[PROBLEM DESCRIPTION]
In full and word for word, give the records again.

[SUPPLIED ENTRIES]

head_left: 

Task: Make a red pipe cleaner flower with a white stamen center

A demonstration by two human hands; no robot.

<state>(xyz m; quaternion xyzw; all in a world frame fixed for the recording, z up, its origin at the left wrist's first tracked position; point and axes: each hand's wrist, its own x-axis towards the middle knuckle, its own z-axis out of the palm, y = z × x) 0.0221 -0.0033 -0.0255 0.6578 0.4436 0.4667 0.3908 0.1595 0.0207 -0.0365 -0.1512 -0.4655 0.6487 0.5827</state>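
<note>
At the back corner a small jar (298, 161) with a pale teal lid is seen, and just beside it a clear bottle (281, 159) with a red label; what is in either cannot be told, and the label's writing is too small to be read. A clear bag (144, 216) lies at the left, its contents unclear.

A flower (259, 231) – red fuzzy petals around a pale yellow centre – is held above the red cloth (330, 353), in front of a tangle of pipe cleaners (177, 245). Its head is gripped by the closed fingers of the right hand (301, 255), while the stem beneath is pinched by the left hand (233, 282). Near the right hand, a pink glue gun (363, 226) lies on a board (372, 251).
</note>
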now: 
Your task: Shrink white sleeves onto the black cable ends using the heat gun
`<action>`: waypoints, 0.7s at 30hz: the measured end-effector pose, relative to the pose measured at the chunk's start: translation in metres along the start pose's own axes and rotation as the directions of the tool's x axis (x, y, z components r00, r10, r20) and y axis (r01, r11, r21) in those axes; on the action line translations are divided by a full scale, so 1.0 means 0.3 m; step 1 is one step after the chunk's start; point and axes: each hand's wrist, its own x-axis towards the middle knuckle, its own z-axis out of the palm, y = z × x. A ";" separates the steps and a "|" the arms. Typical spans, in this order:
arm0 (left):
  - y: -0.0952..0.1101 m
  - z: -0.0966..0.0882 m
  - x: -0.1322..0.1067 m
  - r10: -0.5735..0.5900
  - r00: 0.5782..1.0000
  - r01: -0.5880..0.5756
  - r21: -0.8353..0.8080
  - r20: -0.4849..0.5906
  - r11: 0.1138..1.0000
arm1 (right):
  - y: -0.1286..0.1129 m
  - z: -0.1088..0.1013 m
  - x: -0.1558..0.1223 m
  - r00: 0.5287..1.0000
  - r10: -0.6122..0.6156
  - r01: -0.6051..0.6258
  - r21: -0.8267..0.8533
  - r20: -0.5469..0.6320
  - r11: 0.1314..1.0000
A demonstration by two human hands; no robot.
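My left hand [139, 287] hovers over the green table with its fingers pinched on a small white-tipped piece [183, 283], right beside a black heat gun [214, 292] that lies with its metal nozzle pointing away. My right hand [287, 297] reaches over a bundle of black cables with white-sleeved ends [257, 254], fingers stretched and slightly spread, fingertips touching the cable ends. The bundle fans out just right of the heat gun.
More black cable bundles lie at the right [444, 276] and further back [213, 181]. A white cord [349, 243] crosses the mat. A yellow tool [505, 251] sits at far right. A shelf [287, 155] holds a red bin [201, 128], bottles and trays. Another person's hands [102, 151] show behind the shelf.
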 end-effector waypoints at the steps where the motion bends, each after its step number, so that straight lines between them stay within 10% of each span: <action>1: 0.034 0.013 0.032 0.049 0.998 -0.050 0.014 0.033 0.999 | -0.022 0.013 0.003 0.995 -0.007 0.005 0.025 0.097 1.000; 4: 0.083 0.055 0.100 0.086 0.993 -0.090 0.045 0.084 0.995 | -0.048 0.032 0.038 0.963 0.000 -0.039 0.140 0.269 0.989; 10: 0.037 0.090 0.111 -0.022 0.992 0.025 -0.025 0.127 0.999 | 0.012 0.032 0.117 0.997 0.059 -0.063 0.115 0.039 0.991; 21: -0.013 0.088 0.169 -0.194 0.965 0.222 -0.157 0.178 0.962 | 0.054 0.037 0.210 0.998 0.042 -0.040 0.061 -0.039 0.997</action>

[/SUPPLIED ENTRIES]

[EXERCISE SOLUTION]
head_left: 

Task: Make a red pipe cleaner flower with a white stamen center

A demonstration by two human hands; no robot.

<state>(xyz m; quaternion xyzw; all in a world frame fixed for the recording, z up, its origin at the left wrist's first tracked position; point and axes: each hand's wrist, its own x-axis towards the middle knuckle, its own z-axis out of the palm, y = z × x) 0.0221 -0.0033 -0.0255 0.6578 0.4436 0.4667 0.3908 0.1595 0.0207 -0.0365 -0.1512 -0.4655 0.6487 0.5827</state>
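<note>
At the back corner a small jar (298, 161) with a pale teal lid is seen, and just beside it a clear bottle (281, 159) with a red label; what is in either cannot be told, and the label's writing is too small to be read. A clear bag (144, 216) lies at the left, its contents unclear.

A flower (259, 231) – red fuzzy petals around a pale yellow centre – is held above the red cloth (330, 353), in front of a tangle of pipe cleaners (177, 245). Its head is gripped by the closed fingers of the right hand (301, 255), while the stem beneath is pinched by the left hand (233, 282). Near the right hand, a pink glue gun (363, 226) lies on a board (372, 251).
</note>
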now: 
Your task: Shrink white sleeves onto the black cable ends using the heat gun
`<action>`: waypoints, 0.7s at 30hz: the measured end-effector pose, relative to the pose measured at the chunk's start: translation in metres along the start pose's own axes and rotation as the directions of the tool's x axis (x, y, z components r00, r10, r20) and y axis (r01, r11, r21) in those axes; on the action line translations are divided by a full scale, so 1.0 means 0.3 m; step 1 is one step after the chunk's start; point and axes: each hand's wrist, its own x-axis towards the middle knuckle, its own z-axis out of the palm, y = z × x. A ";" separates the steps and a "|" the arms. Typical spans, in this order:
arm0 (left):
  - y: -0.0952..0.1101 m
  - z: -0.0966..0.0882 m
  - x: -0.1322..0.1067 m
  - r10: -0.5735..0.5900
  - r00: 0.5782..1.0000
  - r01: -0.5880..0.5756
  - r21: -0.8353..0.8080
  - r20: -0.4849..0.5906
  - r11: 0.1138..1.0000
arm1 (right):
  - y: -0.1286..0.1129 m
  - z: -0.1088..0.1013 m
  - x: -0.1558..0.1223 m
  - r00: 0.5287..1.0000
  - r10: -0.6122..0.6156
  - r01: -0.6051..0.6258
  - r21: -0.8267..0.8533
  - r20: -0.5469..0.6320
  - r11: 0.1314..1.0000
A demonstration by two human hands; no robot.
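My left hand [139, 287] hovers over the green table with its fingers pinched on a small white-tipped piece [183, 283], right beside a black heat gun [214, 292] that lies with its metal nozzle pointing away. My right hand [287, 297] reaches over a bundle of black cables with white-sleeved ends [257, 254], fingers stretched and slightly spread, fingertips touching the cable ends. The bundle fans out just right of the heat gun.
More black cable bundles lie at the right [444, 276] and further back [213, 181]. A white cord [349, 243] crosses the mat. A yellow tool [505, 251] sits at far right. A shelf [287, 155] holds a red bin [201, 128], bottles and trays. Another person's hands [102, 151] show behind the shelf.
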 end-effector waypoints at the steps where the motion bends, each after its step number, so that straight lines between them stay within 10% of each span: <action>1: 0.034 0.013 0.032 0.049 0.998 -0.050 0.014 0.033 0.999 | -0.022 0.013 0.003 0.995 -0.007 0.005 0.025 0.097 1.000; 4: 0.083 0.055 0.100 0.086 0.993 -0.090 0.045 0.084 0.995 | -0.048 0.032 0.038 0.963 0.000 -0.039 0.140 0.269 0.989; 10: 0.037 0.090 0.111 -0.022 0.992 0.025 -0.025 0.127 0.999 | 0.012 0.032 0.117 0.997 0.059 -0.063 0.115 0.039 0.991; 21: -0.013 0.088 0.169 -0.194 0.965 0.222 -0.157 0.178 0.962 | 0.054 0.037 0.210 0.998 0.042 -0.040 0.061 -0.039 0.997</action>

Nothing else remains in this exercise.